The Hominy Indians quickly rose to fame as they defeated other teams throughout the country. The Indians had never been defeated or even tied with another team as they entered into the biggest game of their existence against the champions of the National Football League, the New York Giants. One day after Christmas in 1927, the Giants traveled to Pawhuska, Oklahoma to face the dominating Indians. The Hominy Indians defeated the Giants by a score of 13–6 in front of what was said to be about 2,000 fans.

== Finances ==
At the start of the teams’ career in 1923, the Indians were very successful. The only drawback the team faced was the lack of resources for traveling and equipment. This financial burden was short lived when in 1925, the team received sponsorship from four Hominy Osage members. Dick Rusk, Harry Bigeagle, Allison Webb, and Ed LaBelle gave much needed financial support that provided the team with uniform and travel expenses.
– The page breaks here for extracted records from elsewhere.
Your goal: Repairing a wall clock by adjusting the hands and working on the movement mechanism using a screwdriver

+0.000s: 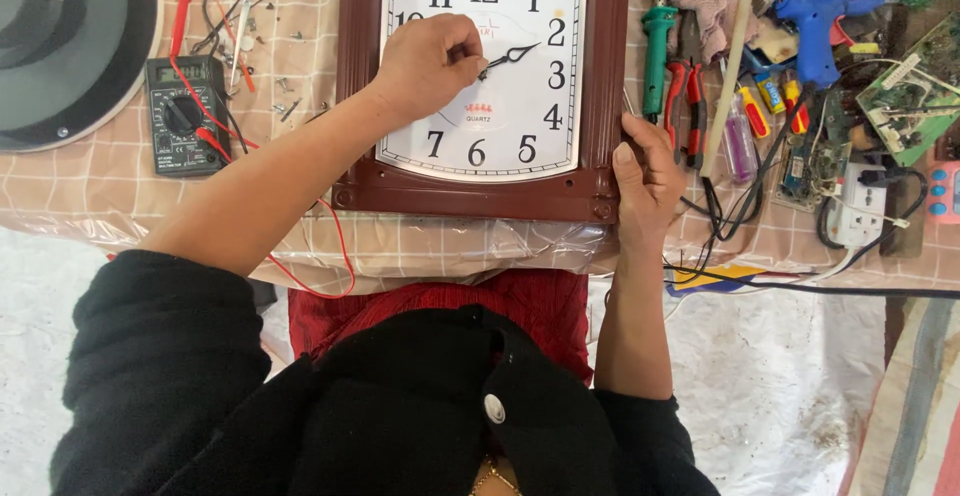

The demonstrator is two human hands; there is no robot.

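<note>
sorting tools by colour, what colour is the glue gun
Blue glue gun, clearest in the head view.

A black multimeter (181, 116) lies on the table left of the clock; its small rectangular screen (180, 72) sits along the top edge, grey-green and dim, with red leads crossing the body below. At the far right edge a pink device (945, 194) is cut off by the frame; it shows blue round buttons and what may be a pale screen, too cropped to be sure. Among the tools right of the clock lies a small yellow and blue package (769, 91), oblong.
</note>
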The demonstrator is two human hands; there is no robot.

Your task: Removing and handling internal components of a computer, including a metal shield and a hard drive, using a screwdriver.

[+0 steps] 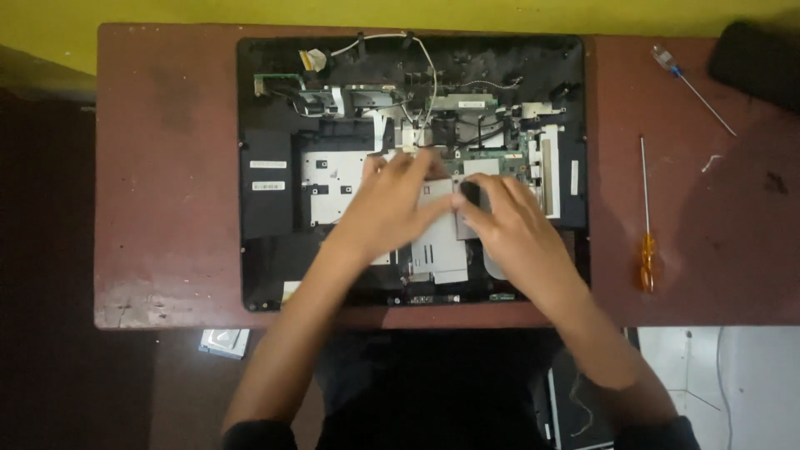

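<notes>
Both forearms reach toward twelve o'clock; left hand [398, 200] lies flat, fingers together, on the laptop [267, 200]; right hand [508, 221] fingers pinch a dark part [471, 194]. Screwdriver [647, 225] at three o'clock on the bench [167, 167].

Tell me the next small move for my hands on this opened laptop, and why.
Probably lift the small dark part gently clear: the right hand pinches it over the silver plate, while the left hand presses beside it. The screwdrivers lie unused on the table.

Head view, straight down (close)
</notes>
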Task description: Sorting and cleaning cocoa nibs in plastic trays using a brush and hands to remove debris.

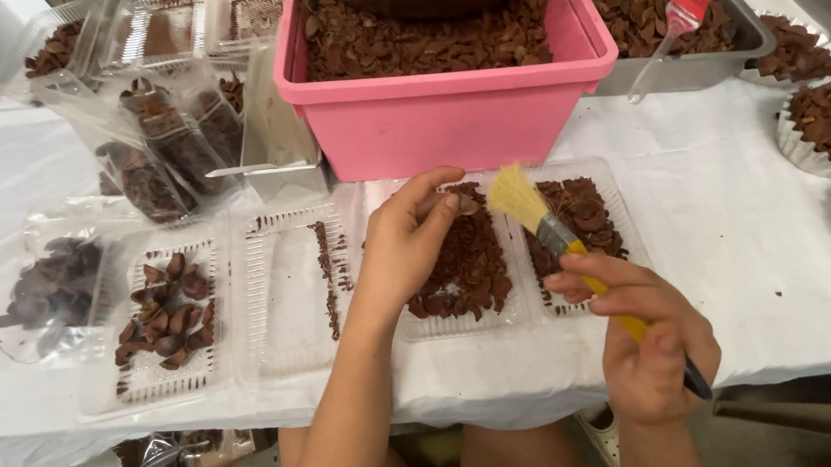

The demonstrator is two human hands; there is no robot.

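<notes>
A small brown piece (459,201) is pinched between the fingers (431,213) of the left hand (406,239); most of it is hidden by the fingertips. Just below those fingers a clear tray (461,326) heaped with brown shell-like pieces is seen on the white-covered surface (757,239). A yellow-handled brush (573,252) is clamped in the fingers (599,279) of the right hand (652,339), its pale bristles raised just beside the left fingertips; the handle's dark end is partly covered by the palm. Beyond the fingers a pink tub (446,114) is cut off by the upper edge. The bagged pieces (152,154) far to the left are blurred by plastic glare.
</notes>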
The salary for a Hominy Indian player rarely ever rose above $150 per game and there are many instances when it dropped below that average. At times, all proceeds from the games would go to ensure that the players were compensated.

== Players ==
Hamilton, the founder of the Indians, resigned from his duties in order to take on the role of playing left guard for the team. Pete Big Horse, who towered over other players, played right guard for the team. Otto Hamilton, Ira's brother, played the center position. Bill Shadlow played a pivotal role on the front line.
Legends say that the Hominy Indians team was made up of all-stars. One player, John Levi, was said to be able to drop kick the football, which is more round and heavier than today's standard football, through the goalposts from the 50 yard line. It is also said that he could make a 100-yard pass. Johnnie "Pepper" Martin proceeded to play baseball with the St. Louis Cardinals after his time with the Indians. Voted one of the best players in American history, Jim Thorpe was rumored to have played on the team for a couple of years. According to a magazine article titled “They might be the giants”, this rumor has proven to be false; he in fact never actually played for the Indians. Jim Thorpe did coach his own team called the Oorang Indians. Joe Pappio played for Thorpe's Oorang Indians for a short stint and then moved back to Hominy to play for the Indians. There are film records of Pappio hitting linemen so hard their helmets would fly off of their heads, allowing the teams’ running back to make huge gains.

== Advertisement ==
The Great Depression struck in the 1930s and posed a need for more creative advertising of the games. When the Hominy team had a game far away they would dress in their traditional dancing clothes and have a "pow-wow" dance to promote the game. They could always get a big crowd with their drums, feathers, chants, and whoops.